*** Material supplied ***

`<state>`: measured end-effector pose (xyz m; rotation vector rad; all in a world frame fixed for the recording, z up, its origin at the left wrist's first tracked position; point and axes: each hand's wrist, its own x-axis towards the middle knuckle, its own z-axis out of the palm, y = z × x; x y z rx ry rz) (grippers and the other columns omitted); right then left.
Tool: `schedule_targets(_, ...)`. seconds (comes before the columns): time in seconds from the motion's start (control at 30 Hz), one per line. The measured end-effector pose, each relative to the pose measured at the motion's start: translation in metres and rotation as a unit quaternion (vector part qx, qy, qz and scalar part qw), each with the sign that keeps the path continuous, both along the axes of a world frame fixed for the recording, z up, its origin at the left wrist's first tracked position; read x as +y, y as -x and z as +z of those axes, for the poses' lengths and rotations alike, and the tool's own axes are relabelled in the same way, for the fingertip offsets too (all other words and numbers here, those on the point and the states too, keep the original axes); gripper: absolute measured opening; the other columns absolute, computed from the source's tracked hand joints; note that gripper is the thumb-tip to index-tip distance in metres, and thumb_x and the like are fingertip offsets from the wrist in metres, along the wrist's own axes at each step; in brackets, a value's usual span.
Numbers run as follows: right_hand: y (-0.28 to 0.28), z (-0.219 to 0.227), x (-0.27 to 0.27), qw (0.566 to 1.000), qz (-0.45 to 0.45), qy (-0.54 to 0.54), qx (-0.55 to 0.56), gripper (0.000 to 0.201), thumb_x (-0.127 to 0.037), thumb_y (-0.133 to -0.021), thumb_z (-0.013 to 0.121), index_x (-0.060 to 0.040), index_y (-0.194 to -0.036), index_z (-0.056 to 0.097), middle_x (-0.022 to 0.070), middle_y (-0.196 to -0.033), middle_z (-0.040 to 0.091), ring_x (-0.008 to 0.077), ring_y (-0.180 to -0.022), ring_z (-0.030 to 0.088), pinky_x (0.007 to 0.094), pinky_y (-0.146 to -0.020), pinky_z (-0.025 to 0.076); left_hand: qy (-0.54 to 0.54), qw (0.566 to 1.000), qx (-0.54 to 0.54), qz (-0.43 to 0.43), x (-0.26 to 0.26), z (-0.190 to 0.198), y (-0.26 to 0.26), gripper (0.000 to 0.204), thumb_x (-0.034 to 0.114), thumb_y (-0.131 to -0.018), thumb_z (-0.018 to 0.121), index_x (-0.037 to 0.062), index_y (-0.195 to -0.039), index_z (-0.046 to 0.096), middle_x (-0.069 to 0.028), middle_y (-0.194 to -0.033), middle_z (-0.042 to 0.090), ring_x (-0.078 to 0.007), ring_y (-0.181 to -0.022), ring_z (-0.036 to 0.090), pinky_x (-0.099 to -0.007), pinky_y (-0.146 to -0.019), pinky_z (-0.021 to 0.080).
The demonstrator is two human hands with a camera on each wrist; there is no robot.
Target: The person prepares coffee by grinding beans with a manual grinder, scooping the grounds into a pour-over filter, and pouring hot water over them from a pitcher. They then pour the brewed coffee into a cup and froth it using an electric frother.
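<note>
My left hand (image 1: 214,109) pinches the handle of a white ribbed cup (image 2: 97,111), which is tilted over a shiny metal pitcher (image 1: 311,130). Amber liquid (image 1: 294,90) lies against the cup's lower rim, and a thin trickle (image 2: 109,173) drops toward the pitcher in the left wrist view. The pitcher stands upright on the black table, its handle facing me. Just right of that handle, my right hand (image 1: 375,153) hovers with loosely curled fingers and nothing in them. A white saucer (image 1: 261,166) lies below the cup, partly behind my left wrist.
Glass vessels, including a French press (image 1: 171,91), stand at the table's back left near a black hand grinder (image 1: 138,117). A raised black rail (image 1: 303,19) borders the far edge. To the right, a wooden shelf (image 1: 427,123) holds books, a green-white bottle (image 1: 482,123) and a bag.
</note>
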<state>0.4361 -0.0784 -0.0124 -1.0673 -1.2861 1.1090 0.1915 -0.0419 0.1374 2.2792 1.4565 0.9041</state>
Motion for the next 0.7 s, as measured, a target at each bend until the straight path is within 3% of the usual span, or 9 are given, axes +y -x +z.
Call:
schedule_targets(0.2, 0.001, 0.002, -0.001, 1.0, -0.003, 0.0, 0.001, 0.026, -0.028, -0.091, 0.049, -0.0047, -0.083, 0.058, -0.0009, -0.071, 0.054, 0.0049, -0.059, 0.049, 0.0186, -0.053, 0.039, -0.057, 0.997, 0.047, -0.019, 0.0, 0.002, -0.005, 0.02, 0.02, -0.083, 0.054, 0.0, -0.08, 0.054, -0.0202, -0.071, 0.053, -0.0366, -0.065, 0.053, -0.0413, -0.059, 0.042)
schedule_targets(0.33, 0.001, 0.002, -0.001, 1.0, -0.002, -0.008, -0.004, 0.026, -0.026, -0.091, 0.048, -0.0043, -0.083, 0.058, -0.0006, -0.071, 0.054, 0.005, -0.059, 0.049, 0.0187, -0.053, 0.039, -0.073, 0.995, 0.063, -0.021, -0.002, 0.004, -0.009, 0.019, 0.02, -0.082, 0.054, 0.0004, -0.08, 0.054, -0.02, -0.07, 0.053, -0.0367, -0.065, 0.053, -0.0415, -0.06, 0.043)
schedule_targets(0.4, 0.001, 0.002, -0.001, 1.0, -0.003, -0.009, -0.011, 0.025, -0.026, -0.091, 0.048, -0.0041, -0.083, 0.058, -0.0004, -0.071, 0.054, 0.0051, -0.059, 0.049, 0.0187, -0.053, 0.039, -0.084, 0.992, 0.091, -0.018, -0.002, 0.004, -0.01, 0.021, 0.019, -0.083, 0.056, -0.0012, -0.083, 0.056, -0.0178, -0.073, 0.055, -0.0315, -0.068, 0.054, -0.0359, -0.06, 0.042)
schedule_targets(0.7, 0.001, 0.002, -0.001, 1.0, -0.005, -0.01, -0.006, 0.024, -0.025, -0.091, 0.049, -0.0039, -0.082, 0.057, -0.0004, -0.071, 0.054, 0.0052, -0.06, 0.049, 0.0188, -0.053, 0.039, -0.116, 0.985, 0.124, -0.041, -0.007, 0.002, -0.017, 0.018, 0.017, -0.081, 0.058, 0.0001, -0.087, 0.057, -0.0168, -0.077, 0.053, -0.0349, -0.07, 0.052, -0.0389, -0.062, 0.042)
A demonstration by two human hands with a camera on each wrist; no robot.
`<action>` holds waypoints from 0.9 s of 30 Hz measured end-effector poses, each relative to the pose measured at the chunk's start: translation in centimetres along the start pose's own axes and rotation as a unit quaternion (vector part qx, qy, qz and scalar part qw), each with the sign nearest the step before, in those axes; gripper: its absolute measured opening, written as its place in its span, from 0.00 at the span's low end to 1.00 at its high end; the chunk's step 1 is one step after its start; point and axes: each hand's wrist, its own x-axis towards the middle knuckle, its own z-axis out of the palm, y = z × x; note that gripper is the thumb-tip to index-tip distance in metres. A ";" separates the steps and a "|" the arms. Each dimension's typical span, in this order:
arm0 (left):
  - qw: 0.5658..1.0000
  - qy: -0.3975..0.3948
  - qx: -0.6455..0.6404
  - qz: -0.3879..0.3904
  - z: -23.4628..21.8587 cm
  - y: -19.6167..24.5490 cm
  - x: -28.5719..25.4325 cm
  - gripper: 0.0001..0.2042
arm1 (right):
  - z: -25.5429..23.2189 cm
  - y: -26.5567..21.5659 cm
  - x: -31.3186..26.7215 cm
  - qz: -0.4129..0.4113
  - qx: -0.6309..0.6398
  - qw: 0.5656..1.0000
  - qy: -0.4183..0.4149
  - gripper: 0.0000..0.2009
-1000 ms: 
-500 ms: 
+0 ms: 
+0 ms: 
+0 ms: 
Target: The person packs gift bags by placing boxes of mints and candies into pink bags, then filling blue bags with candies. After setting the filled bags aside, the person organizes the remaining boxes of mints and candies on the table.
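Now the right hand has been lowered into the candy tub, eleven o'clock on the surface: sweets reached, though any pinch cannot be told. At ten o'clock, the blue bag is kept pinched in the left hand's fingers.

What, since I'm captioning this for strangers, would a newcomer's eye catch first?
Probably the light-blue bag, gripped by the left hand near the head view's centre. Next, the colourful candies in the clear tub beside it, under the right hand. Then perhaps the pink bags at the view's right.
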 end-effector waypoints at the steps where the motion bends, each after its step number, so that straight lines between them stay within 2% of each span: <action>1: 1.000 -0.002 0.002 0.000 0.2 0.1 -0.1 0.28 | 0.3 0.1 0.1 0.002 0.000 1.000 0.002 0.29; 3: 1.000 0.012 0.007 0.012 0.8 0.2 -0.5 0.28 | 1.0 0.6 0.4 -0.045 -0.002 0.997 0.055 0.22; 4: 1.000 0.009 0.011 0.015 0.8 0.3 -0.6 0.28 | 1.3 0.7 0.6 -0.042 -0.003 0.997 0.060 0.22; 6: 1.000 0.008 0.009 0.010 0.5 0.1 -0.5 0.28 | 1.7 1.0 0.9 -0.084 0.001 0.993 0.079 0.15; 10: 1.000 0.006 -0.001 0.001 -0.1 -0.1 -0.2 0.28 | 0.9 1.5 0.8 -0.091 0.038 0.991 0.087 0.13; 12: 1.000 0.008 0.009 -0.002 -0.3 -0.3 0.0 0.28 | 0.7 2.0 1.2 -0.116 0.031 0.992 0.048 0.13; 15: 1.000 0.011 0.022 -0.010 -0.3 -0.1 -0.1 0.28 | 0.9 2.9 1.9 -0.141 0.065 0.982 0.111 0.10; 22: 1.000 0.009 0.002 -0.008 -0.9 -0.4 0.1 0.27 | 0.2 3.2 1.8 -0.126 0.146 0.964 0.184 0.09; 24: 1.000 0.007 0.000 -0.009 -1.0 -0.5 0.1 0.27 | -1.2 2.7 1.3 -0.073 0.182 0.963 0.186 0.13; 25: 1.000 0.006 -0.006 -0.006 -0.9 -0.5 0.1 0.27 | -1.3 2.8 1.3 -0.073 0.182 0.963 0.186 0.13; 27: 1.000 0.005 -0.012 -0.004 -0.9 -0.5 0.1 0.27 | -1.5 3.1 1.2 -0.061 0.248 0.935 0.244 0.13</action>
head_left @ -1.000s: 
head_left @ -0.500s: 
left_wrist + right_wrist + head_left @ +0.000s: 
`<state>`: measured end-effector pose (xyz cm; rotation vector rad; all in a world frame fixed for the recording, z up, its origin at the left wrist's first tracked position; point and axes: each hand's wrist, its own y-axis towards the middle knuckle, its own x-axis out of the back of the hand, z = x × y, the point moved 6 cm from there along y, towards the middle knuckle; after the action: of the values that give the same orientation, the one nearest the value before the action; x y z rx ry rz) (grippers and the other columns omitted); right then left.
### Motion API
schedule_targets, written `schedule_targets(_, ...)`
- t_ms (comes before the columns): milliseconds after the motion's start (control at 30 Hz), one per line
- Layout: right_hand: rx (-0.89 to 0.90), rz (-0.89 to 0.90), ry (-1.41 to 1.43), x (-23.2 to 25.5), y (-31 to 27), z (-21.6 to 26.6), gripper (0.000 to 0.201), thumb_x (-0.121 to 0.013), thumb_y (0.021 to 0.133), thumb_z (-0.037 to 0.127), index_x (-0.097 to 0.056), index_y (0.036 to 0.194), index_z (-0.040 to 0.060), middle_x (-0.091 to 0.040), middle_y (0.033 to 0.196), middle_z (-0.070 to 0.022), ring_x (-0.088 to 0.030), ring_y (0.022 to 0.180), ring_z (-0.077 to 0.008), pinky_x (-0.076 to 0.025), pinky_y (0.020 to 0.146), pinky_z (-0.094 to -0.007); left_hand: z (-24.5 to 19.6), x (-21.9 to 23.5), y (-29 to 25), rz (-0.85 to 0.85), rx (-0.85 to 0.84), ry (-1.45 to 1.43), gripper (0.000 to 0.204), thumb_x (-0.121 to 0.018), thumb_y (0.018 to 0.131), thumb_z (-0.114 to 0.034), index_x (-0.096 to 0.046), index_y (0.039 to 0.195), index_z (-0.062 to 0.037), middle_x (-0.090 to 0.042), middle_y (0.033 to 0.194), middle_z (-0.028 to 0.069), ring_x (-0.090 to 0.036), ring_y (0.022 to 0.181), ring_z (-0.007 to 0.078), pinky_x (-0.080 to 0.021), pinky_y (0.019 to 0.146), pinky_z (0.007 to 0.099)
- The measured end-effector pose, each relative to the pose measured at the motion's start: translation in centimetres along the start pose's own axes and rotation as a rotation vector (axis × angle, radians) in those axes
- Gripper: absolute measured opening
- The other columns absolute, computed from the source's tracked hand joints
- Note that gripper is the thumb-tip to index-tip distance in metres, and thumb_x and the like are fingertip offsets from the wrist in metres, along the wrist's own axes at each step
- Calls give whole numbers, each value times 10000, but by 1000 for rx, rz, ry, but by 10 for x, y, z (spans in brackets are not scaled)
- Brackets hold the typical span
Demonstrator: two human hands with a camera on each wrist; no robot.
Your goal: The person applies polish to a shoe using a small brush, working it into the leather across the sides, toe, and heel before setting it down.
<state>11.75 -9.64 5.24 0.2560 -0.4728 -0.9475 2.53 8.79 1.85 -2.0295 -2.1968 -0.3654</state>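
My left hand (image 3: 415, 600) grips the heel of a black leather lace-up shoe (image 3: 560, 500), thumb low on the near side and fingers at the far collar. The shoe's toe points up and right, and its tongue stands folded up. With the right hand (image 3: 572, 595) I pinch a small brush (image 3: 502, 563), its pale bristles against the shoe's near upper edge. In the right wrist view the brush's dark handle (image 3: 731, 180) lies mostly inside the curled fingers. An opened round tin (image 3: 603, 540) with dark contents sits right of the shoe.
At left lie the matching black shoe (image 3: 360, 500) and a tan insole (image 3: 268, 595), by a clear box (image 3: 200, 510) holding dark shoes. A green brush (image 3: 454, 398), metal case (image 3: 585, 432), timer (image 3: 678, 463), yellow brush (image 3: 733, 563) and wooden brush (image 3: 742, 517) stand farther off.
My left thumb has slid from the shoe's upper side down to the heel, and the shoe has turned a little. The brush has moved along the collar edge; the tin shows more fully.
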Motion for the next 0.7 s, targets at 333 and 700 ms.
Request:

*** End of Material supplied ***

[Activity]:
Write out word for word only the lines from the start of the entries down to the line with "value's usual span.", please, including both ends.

[Completed exercise]:
`<state>`: measured end-effector pose (xyz m; rotation vector rad; all in a world frame fixed for the recording, z up, its origin at the left wrist's first tracked position; point and axes: each hand's wrist, its own x-axis towards the middle knuckle, its own z-axis out of the palm, y = z × x; x y z rx ry rz) (grippers and the other columns omitted); right then left.
Tool: `schedule_targets(_, ...)`. seconds (comes before the columns): time in seconds from the motion's start (control at 30 Hz), one per line. The measured end-effector pose, each relative to the pose measured at the motion's start: translation in metres and rotation as a unit quaternion (vector part qx, qy, qz and scalar part qw), each with the sign that keeps the path continuous, both along the axes of a world frame fixed for the recording, z up, its origin at the left wrist's first tracked position; read x as +y, y as -x and z as +z of those axes, for the poses' lengths and rotations alike, and the tool's own axes are relabelled in the same way, for the fingertip offsets too (all other words and numbers here, those on the point and the states too, keep the original axes); gripper: absolute measured opening; the other columns absolute, computed from the source's tracked hand joints; note that gripper is the thumb-tip to index-tip distance in metres, and thumb_x and the like are fingertip offsets from the wrist in metres, along the wrist's own axes at each step; in brackets, a value's usual span.

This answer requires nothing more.